* ASSIGNMENT: Using the listing below, please print exactly the lines from the one with "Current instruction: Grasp" through the one with "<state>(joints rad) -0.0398". Leave out every picture.

* WORKING DATA:
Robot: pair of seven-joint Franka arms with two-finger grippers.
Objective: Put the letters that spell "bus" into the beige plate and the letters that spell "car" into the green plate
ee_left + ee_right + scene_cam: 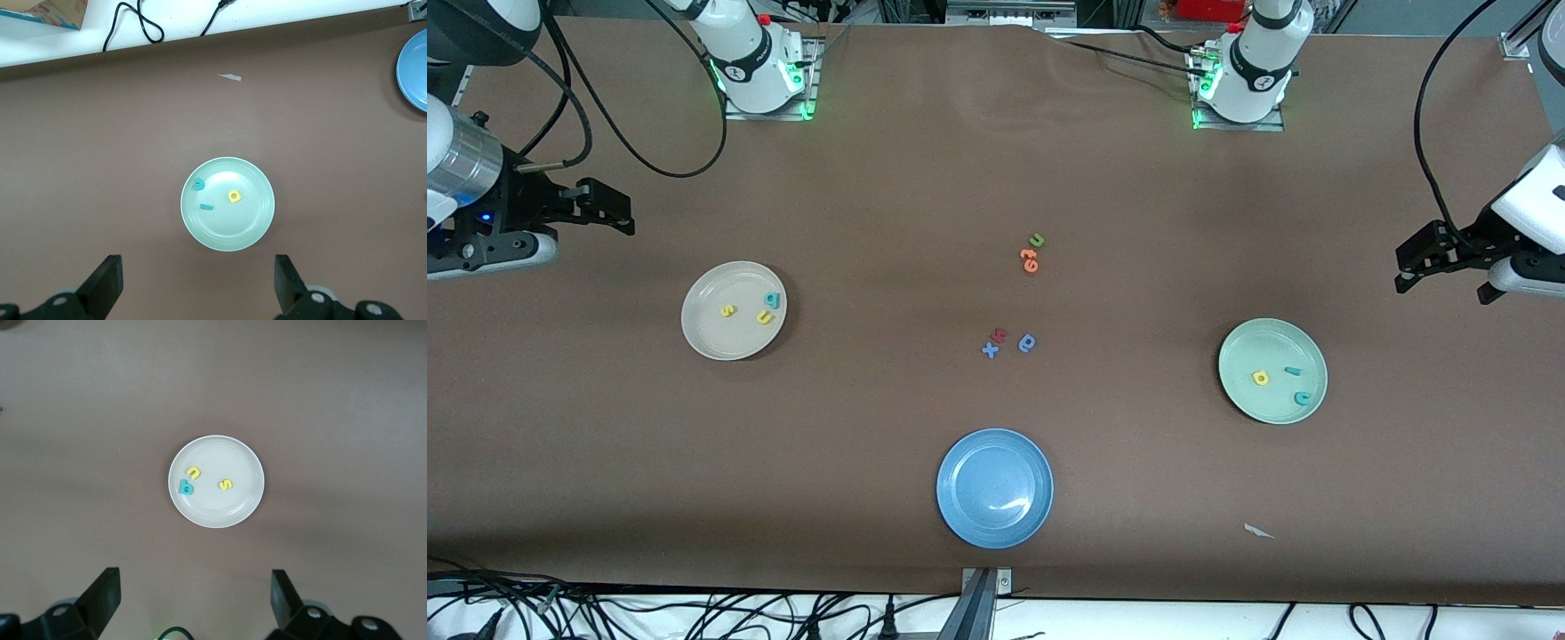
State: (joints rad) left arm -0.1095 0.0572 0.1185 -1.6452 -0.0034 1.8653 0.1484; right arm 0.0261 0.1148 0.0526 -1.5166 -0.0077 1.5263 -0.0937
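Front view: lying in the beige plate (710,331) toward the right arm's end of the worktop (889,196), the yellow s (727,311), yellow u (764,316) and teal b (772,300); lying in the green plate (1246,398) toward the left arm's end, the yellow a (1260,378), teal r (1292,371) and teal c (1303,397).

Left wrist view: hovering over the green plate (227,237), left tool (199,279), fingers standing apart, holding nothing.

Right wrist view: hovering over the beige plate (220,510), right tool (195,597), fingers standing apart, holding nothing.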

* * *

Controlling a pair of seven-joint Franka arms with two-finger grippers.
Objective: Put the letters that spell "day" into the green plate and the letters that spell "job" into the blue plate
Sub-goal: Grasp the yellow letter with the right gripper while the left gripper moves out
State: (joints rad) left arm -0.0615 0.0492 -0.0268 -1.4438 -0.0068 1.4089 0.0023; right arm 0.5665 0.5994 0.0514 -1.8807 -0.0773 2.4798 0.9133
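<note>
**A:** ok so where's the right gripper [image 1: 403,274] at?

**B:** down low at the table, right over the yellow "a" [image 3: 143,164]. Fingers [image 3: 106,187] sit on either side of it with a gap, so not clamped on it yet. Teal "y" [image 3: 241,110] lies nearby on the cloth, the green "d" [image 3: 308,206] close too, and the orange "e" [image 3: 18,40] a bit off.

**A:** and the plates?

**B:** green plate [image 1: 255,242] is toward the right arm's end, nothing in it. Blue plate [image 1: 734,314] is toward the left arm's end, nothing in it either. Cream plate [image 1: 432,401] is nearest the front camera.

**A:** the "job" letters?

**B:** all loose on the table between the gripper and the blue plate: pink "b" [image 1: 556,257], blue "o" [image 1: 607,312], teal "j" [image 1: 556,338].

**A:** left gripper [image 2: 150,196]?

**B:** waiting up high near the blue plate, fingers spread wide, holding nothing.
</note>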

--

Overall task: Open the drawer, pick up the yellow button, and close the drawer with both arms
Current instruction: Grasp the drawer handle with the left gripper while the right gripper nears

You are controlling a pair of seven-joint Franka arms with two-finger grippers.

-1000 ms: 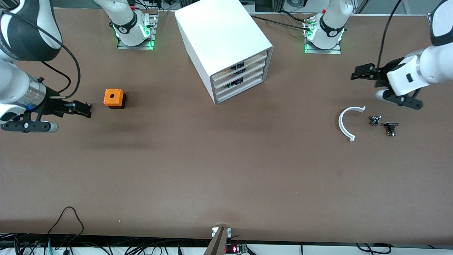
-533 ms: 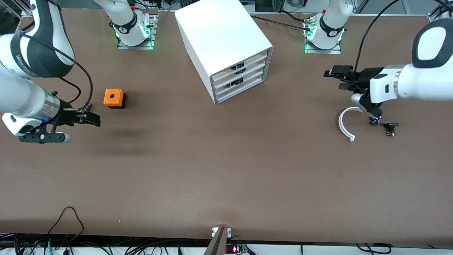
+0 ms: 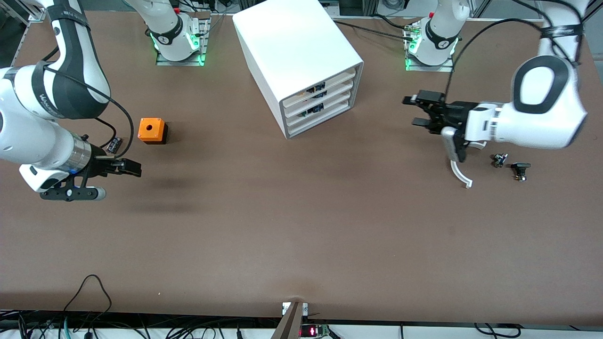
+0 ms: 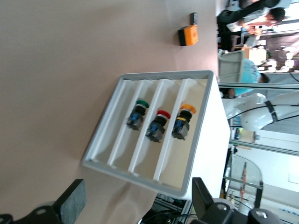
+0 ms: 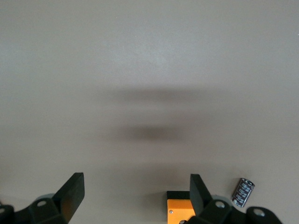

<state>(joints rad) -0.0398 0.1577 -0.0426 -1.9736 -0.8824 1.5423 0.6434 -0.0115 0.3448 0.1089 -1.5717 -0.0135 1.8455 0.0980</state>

* OUTPUT OF THE EXERCISE:
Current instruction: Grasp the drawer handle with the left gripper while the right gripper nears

You are controlling a pair of seven-joint Franka arms with two-finger grippers.

-1000 ms: 
-533 ms: 
+0 ms: 
+0 ms: 
+0 ms: 

<state>(joints rad) -0.0398 0.1577 -0.0426 -1.9736 -0.8824 1.5423 0.6434 -0.0115 0.3448 0.1089 -1.5717 -0.0135 1.8455 0.0980</state>

No additional lines are needed for this answer.